● **DATA FOR THE TASK**:

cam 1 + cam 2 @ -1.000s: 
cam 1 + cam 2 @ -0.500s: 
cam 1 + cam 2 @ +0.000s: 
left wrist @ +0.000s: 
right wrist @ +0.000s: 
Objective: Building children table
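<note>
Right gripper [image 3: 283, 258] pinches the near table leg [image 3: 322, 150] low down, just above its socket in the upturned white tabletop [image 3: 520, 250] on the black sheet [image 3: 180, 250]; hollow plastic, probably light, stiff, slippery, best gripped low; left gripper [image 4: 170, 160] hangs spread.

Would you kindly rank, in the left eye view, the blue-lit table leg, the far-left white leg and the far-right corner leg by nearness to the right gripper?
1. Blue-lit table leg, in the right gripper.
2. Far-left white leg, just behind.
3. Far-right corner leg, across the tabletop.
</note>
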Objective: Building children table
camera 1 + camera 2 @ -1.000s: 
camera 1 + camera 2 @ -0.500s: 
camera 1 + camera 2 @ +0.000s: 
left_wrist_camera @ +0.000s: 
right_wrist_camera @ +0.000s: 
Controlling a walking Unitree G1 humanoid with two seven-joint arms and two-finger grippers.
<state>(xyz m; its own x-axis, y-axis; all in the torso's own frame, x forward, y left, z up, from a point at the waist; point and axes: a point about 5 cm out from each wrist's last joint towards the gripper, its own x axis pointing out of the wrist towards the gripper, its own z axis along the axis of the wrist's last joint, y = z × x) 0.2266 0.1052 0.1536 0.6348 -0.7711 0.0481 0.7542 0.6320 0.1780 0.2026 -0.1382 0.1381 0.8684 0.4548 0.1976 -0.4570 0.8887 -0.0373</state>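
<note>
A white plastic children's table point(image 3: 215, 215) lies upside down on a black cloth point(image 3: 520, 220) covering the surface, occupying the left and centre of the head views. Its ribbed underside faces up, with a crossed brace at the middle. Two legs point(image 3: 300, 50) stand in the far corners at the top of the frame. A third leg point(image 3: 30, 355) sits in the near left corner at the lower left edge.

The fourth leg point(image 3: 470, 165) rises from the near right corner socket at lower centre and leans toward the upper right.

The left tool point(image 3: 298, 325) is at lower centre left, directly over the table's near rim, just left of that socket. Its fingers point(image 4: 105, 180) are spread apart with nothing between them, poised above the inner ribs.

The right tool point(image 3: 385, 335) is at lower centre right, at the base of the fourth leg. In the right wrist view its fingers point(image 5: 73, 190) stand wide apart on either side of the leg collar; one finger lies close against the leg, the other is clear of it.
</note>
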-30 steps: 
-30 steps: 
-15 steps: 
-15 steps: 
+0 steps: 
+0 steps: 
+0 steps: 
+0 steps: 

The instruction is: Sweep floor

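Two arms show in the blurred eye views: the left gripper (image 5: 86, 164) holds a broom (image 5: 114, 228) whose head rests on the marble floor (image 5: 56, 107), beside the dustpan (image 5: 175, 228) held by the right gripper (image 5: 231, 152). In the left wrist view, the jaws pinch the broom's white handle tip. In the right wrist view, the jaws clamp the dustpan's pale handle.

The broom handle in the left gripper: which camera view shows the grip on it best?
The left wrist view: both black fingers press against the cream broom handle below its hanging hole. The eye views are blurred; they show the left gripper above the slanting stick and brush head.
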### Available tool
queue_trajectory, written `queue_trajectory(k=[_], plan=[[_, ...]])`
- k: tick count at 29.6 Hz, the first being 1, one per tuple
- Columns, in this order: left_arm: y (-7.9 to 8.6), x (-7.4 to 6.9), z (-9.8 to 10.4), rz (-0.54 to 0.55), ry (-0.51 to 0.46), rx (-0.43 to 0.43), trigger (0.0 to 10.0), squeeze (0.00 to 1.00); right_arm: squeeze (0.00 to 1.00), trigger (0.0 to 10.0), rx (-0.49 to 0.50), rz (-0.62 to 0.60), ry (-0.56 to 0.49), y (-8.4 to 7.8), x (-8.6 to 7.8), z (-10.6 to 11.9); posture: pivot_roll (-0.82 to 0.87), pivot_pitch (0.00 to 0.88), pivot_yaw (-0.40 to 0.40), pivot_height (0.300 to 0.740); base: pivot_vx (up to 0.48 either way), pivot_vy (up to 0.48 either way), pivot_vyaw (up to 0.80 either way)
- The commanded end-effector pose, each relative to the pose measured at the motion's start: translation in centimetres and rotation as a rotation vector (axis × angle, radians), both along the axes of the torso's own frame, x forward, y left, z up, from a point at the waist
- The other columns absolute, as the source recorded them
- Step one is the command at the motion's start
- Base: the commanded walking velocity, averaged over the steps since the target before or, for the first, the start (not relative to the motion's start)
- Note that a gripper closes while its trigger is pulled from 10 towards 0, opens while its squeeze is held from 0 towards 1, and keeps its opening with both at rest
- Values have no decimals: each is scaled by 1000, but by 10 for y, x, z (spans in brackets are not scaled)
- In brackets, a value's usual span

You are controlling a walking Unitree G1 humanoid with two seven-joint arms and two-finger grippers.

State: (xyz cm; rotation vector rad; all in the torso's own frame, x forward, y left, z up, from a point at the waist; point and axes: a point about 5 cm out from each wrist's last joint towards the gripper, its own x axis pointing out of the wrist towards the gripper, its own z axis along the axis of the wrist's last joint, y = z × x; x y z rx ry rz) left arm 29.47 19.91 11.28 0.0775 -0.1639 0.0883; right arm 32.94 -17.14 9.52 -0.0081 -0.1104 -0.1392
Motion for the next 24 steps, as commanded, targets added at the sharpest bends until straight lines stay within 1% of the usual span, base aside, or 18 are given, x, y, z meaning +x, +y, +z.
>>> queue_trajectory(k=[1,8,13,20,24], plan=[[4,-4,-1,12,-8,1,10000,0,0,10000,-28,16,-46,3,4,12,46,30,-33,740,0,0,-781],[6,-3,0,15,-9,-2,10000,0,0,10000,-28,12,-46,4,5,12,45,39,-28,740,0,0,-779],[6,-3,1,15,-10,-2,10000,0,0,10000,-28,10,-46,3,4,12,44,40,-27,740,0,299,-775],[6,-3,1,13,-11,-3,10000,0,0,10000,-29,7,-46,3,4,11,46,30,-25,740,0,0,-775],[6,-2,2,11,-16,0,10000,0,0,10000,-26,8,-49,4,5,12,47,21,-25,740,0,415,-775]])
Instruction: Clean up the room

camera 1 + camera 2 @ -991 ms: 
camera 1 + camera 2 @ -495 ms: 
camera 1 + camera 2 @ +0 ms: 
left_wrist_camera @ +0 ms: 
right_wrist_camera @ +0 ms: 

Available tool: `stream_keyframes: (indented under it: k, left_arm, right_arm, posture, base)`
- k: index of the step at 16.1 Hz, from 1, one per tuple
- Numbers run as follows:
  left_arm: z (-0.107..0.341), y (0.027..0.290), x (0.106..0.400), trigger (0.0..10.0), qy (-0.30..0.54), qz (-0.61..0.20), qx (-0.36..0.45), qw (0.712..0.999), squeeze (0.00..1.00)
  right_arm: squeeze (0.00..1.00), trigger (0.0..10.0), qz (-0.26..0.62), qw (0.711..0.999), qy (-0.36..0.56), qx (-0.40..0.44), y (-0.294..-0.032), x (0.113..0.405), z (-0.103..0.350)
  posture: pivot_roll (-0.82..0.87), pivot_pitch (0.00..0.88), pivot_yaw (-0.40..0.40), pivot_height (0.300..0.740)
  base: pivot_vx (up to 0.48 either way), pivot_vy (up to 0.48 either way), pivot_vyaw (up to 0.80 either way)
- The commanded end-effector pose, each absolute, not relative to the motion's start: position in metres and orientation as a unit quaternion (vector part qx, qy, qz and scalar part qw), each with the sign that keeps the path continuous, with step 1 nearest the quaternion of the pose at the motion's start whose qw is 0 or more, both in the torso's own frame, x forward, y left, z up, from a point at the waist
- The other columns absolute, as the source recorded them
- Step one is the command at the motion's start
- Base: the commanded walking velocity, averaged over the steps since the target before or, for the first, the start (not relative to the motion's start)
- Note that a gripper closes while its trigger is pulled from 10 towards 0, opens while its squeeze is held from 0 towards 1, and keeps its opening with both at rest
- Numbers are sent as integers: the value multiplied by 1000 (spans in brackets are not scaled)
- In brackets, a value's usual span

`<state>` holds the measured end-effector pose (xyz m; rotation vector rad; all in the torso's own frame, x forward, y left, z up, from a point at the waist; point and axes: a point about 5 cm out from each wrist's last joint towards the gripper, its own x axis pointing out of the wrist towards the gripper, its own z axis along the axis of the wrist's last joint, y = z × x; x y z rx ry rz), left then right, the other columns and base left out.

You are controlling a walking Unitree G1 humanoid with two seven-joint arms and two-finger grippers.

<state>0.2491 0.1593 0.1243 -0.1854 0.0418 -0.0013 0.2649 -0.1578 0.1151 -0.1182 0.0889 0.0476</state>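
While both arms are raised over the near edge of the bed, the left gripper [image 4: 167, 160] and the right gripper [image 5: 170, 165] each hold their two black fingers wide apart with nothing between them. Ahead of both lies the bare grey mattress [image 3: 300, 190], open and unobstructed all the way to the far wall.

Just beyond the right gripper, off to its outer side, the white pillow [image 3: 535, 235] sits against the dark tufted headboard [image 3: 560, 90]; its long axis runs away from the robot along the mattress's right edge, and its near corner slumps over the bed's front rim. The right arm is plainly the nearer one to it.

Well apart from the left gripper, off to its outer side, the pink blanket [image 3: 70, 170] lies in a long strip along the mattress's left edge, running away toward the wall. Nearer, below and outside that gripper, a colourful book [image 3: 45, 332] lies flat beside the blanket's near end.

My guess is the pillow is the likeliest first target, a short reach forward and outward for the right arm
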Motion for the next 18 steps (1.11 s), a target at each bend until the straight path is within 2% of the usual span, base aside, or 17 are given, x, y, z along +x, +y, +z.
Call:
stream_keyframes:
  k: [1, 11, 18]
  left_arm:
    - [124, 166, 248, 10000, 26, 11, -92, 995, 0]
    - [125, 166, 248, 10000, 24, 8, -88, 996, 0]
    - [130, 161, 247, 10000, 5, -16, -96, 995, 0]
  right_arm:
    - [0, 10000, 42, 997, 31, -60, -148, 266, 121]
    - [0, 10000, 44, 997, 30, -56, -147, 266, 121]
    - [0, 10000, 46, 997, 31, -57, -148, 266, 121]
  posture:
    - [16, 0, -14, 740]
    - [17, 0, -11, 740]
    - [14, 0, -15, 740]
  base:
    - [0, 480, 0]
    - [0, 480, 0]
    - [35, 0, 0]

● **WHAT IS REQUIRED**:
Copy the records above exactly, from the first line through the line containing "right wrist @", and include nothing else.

● **ANSWER FOR THE TASK**:
cam 1 + cam 2 @ -1.000s: 
cam 1 + cam 2 @ -0.500s: 
cam 1 + cam 2 @ +0.000s: 
left wrist @ +0.000s: 
right wrist @ +0.000s: 

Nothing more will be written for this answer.